After a week of his silence and just before she was due to catch the train back to Winstanton, with her bag packed next to the front door, she’d talked to her mother about it.
‘Oh lovey,’ her mother said. ‘I am sorry. I thought you seeme
d quiet.’
And Ruby knew then why she hadn’t wanted to talk about it earlier. She didn’t want the patient pronounced dead at the scene. If she didn’t talk about it, she could tell herself he was just being a typical rubbish bloke. Uncommunicative. Or that somehow it would all come right.
‘I think every person has a temperature,’ her mother had said, after Ruby had told her everything. ‘And you need to find someone who’s the same temperature as you. I know a couple – Alan and Hilary – and they spend most of their time apart. She works away, they take separate holidays. And it works. Don’t ask me how. They’re just both built that way. Kind of chilly, if you ask me. Now me and your father, we could never do that. Would be torture. We’d argue all the time. It’s bad enough when he goes on his golf weekend once a year. We’re just not built for it.’
Ruby had started to sob, the snot trailing down her upper lip and her mother had walked over and scooped her up, cupping her head into her shoulder and saying, ‘I’m so sorry, love, you were so happy. And he seemed such a nice chap.’
‘What if,’ Ruby had juddered between sobs, ‘what if he seemed like my temperature, at the beginning, but now all of a sudden he’s not?’ And she’d juddered again and her mother had kissed the top of her head where it lay.
‘Lovey, you can’t make him into something he’s not.
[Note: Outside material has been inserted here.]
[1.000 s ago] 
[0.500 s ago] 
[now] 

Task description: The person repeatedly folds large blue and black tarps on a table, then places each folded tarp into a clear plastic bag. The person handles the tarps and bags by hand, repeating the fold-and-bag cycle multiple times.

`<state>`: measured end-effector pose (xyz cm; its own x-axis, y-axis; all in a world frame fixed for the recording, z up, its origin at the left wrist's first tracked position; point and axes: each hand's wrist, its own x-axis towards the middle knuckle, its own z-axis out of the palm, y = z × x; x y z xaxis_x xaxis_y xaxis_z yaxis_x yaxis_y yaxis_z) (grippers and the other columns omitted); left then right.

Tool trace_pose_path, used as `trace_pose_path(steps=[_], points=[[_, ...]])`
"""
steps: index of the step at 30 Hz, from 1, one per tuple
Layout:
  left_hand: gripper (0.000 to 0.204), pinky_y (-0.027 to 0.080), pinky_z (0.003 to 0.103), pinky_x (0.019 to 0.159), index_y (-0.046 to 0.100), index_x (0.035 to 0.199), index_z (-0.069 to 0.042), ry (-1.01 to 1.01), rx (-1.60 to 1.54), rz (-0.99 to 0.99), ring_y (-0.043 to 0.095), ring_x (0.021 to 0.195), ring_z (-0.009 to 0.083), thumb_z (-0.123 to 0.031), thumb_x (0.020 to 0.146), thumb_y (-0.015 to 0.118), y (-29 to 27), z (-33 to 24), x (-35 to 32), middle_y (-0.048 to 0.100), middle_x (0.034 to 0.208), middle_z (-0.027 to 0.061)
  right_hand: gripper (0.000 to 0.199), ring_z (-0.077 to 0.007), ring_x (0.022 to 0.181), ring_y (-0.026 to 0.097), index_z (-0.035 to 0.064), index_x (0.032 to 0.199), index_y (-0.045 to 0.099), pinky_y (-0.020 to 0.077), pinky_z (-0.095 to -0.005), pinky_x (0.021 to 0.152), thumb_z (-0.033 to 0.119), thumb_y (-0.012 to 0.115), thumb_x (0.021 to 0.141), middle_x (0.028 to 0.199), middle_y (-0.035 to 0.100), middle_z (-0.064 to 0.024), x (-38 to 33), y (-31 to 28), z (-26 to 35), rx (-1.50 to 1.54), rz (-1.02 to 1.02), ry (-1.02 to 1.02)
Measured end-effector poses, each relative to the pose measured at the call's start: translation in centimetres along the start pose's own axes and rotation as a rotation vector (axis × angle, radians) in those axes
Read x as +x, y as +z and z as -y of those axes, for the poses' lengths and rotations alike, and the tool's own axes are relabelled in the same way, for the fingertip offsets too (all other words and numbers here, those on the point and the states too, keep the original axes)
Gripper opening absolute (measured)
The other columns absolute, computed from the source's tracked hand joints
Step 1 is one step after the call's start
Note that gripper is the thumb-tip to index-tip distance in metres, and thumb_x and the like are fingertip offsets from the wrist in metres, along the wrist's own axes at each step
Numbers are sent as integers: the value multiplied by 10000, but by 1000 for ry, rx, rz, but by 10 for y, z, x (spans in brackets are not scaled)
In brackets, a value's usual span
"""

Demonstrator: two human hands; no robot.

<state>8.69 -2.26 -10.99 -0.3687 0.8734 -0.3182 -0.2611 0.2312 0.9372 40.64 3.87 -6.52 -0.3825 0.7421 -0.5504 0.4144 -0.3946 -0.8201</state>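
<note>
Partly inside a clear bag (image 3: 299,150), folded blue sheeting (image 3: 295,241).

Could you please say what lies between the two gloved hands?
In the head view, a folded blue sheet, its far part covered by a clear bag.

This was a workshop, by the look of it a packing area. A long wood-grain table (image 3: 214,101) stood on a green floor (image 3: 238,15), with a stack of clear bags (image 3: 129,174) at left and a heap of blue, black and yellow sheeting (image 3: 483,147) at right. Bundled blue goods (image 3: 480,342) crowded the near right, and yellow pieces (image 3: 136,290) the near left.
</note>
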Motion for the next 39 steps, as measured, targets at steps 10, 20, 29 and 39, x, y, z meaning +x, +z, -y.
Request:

You can’t do anything about the way he is. You just have to accept it, and maybe look for someone who is more at your setting.’
‘I’ll never find anyone,’ she’d wailed into her mother’s perfumed chest. ‘No one wants me. I’m too full-on.’
‘I want you,’ her mother had soothed, and she had taken her face in both her hands, pushing her wet cheeks together, so that she thought she probably resembled a goldfish. Her mother looked at her eyeball to eyeball. ‘And you’re not too full-on. You’re just full of life, my darling. And if he doesn’t want that then he needs his head examined.’